• _Your assignment_:
Return all the lines below, exactly as they read.

• _Material for this task_:
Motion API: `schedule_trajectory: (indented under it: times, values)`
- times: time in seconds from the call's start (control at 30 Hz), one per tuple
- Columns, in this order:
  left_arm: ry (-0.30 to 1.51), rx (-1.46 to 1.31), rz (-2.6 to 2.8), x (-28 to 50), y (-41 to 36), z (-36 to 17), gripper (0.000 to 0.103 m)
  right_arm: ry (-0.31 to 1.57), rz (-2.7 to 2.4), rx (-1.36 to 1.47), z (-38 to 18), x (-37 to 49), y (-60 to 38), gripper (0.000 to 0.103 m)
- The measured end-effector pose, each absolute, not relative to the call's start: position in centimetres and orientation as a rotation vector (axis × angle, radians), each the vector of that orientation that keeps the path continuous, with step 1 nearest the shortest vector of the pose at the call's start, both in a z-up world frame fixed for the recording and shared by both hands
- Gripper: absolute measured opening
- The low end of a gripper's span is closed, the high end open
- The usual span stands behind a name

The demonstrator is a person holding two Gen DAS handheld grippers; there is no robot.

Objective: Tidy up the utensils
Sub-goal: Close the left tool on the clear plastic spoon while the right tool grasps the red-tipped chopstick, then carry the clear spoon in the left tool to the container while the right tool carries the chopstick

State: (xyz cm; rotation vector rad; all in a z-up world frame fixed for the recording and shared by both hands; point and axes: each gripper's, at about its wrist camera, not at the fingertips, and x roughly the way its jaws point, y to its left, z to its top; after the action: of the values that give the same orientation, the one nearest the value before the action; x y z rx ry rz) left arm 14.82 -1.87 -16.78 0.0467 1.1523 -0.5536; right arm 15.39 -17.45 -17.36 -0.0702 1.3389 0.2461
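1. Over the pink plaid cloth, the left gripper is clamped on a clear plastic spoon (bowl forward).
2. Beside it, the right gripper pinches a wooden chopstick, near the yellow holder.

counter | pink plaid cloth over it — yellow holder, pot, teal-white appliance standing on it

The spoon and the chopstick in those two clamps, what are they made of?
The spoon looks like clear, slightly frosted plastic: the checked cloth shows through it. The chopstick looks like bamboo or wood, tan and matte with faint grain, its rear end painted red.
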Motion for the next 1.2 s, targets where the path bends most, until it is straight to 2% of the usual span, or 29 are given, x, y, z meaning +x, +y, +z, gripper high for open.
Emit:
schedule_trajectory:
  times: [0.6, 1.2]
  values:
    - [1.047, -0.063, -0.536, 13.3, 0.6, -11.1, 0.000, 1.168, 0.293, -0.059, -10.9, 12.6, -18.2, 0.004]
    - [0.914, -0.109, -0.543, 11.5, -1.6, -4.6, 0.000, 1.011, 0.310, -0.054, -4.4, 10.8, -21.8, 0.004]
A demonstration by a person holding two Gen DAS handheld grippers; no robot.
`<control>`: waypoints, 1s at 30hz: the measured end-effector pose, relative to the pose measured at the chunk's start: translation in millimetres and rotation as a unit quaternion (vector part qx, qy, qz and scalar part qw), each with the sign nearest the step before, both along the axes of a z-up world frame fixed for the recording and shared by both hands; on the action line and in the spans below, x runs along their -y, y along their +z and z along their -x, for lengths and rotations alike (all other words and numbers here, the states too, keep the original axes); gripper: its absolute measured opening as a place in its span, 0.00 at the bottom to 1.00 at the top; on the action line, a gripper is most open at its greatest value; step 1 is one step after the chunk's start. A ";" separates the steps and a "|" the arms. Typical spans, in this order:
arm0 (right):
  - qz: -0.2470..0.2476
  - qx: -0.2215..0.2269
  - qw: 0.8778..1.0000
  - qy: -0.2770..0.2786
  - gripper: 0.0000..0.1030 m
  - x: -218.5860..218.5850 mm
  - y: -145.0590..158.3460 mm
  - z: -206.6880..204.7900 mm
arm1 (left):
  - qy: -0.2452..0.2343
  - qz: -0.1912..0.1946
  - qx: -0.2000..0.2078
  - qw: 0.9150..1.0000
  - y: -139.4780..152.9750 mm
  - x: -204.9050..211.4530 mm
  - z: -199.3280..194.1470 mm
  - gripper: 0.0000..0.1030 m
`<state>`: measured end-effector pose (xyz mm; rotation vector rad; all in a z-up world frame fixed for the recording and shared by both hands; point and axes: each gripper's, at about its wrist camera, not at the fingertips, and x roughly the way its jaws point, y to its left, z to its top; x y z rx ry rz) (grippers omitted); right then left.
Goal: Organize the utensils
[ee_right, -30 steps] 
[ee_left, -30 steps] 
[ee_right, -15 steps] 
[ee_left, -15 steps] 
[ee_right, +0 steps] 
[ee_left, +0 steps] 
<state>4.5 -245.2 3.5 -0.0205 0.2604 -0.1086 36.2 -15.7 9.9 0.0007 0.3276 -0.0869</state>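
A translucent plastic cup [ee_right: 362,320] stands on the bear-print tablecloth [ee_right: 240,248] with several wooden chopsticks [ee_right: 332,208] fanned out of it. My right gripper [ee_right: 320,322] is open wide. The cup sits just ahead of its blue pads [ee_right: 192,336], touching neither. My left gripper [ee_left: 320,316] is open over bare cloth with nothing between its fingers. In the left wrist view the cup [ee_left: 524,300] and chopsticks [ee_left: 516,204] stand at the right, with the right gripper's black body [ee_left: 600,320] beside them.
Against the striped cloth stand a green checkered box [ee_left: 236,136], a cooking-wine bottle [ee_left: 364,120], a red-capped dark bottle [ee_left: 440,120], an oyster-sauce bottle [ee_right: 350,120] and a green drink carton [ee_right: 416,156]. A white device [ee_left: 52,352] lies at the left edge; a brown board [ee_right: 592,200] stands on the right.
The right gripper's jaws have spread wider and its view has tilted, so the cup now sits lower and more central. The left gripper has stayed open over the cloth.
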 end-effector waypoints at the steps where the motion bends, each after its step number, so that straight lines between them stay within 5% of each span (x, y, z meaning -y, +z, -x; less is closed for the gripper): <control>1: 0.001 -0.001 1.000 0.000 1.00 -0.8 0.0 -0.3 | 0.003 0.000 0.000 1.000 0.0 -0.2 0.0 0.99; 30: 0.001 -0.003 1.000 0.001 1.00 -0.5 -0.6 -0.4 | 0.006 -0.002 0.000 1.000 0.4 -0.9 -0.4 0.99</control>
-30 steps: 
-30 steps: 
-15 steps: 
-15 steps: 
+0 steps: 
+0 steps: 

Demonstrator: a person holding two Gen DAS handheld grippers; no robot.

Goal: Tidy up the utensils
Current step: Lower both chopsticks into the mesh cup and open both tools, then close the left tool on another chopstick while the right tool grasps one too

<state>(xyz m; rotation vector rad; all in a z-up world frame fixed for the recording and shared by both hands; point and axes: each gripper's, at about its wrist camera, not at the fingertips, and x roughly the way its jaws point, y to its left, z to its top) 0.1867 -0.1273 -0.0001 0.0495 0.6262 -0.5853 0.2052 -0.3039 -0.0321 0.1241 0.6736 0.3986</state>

• _Task response_:
Motion API: `schedule_trajectory: (indented under it: times, values)`
- times: time in seconds from the call's start (control at 30 Hz), one per tuple
- Columns, in this order:
  left_arm: ry (-0.30 to 1.51), rx (-1.46 to 1.31), rz (-2.6 to 2.8), x (-28 to 50), y (-41 to 36), z (-36 to 17), gripper (0.000 to 0.103 m)
  right_arm: ry (-0.31 to 1.57), rz (-2.7 to 2.4), rx (-1.36 to 1.47), z (-38 to 18), x (-37 to 49), y (-60 to 38), gripper (0.000 to 0.103 m)
- The measured end-effector pose, each absolute, not relative to the call's start: position in centimetres and orientation as a rotation vector (axis × angle, radians), each the vector of that orientation that keeps the path continuous, with step 1 nearest the shortest vector of the pose at the call's start, both in a z-up world frame fixed for the recording and shared by both hands
- Gripper: absolute measured opening
- The low end of a gripper's span is closed, the high end open
- The usual span stands behind a name

The demonstrator is a person holding two Gen DAS handheld grippers; there is no robot.

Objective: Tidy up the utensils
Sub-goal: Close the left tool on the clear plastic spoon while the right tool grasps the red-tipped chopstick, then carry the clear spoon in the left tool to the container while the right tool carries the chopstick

State: (xyz cm; rotation vector rad; all in a z-up world frame fixed for the recording and shared by both hands; point and axes: each gripper's, at about its wrist camera, not at the fingertips, and x roughly the way its jaws point, y to its left, z to its top; after the action: of the values that give the same orientation, the one nearest the value before the action; x y z rx ry rz) left arm 14.82 -1.87 -16.78 0.0467 1.1523 -0.5536; right arm 15.39 -17.45 -17.36 -0.0702 1.3389 0.2461
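1. Over the pink plaid cloth, the left gripper is clamped on a clear plastic spoon (bowl forward).
2. Beside it, the right gripper pinches a wooden chopstick, near the yellow holder.

counter | pink plaid cloth over it — yellow holder, pot, teal-white appliance standing on it

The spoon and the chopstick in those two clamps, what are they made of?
The spoon looks like clear, slightly frosted plastic: the checked cloth shows through it. The chopstick looks like bamboo or wood, tan and matte with faint grain, its rear end painted red.
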Motion for the next 1.2 s, targets where the path bends most, until it is straight to 2% of the usual span, or 29 are given, x, y, z meaning +x, +y, +z, gripper high for open.
Emit:
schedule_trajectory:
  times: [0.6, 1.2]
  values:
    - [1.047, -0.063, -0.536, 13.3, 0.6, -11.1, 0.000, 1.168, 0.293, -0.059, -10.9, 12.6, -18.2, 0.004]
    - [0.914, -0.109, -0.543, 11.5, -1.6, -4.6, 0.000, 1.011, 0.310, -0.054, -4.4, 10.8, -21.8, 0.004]
A demonstration by a person holding two Gen DAS handheld grippers; no robot.
`<control>`: waypoints, 1s at 30hz: the measured end-effector pose, relative to the pose measured at the chunk's start: translation in millimetres and rotation as a unit quaternion (vector part qx, qy, qz and scalar part qw), each with the sign nearest the step before, both along the axes of a z-up world frame fixed for the recording and shared by both hands; on the action line and in the spans below, x runs along their -y, y along their +z and z along their -x, for lengths and rotations alike (all other words and numbers here, the states too, keep the original axes); gripper: its absolute measured opening as a place in its span, 0.00 at the bottom to 1.00 at the top; on the action line, a gripper is most open at its greatest value; step 1 is one step after the chunk's start. A ";" separates the steps and a "|" the arms. Typical spans, in this order:
arm0 (right):
  - qz: -0.2470..0.2476
  - qx: -0.2215..0.2269
  - qw: 0.8778..1.0000
  - qy: -0.2770..0.2786
  - gripper: 0.0000..0.1030 m
  - x: -218.5860..218.5850 mm
  - y: -145.0590..158.3460 mm
  - z: -206.6880..204.7900 mm
arm1 (left):
  - qy: -0.2452..0.2343
  - qz: -0.1912..0.1946
  - qx: -0.2000..0.2078
  - qw: 0.9150..1.0000
  - y: -139.4780..152.9750 mm
  - x: -204.9050..211.4530 mm
  - z: -199.3280..194.1470 mm
  - gripper: 0.0000..0.1030 m
`<state>`: measured end-effector pose (xyz mm; rotation vector rad; all in a z-up world frame fixed for the recording and shared by both hands; point and axes: each gripper's, at about its wrist camera, not at the fingertips, and x roughly the way its jaws point, y to its left, z to its top; x y z rx ry rz) (grippers omitted); right then left.
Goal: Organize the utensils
[ee_right, -30 steps] 
[ee_left, -30 steps] 
[ee_right, -15 steps] 
[ee_left, -15 steps] 
[ee_right, +0 steps] 
[ee_left, +0 steps] 
<state>4.5 -245.2 3.5 -0.0205 0.2604 -0.1086 36.2 -15.7 9.9 0.0007 0.3276 -0.0869</state>
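A translucent plastic cup [ee_right: 362,320] stands on the bear-print tablecloth [ee_right: 240,248] with several wooden chopsticks [ee_right: 332,208] fanned out of it. My right gripper [ee_right: 320,322] is open wide. The cup sits just ahead of its blue pads [ee_right: 192,336], touching neither. My left gripper [ee_left: 320,316] is open over bare cloth with nothing between its fingers. In the left wrist view the cup [ee_left: 524,300] and chopsticks [ee_left: 516,204] stand at the right, with the right gripper's black body [ee_left: 600,320] beside them.
Against the striped cloth stand a green checkered box [ee_left: 236,136], a cooking-wine bottle [ee_left: 364,120], a red-capped dark bottle [ee_left: 440,120], an oyster-sauce bottle [ee_right: 350,120] and a green drink carton [ee_right: 416,156]. A white device [ee_left: 52,352] lies at the left edge; a brown board [ee_right: 592,200] stands on the right.
The right gripper's jaws have spread wider and its view has tilted, so the cup now sits lower and more central. The left gripper has stayed open over the cloth.
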 end-effector waypoints at the steps where the motion bends, each after its step number, so that straight lines between them stay within 5% of each span (x, y, z meaning -y, +z, -x; less is closed for the gripper): <control>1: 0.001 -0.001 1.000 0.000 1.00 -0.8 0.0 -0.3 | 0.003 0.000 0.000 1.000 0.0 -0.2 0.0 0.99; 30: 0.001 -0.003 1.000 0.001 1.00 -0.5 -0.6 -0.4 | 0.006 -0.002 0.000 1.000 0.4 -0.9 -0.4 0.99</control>
-30 steps: 
-30 steps: 
-15 steps: 
-15 steps: 
+0 steps: 
+0 steps: 

Demonstrator: a person holding two Gen DAS handheld grippers; no robot.

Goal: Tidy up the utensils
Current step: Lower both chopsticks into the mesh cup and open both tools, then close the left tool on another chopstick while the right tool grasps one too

<state>(xyz m; rotation vector rad; all in a z-up world frame fixed for the recording and shared by both hands; point and axes: each gripper's, at about its wrist camera, not at the fingertips, and x roughly the way its jaws point, y to its left, z to its top) 0.1867 -0.1273 -0.0001 0.0495 0.6262 -0.5853 0.2052 -0.3039 -0.0321 0.1241 0.6736 0.3986</state>

The exercise concludes with that.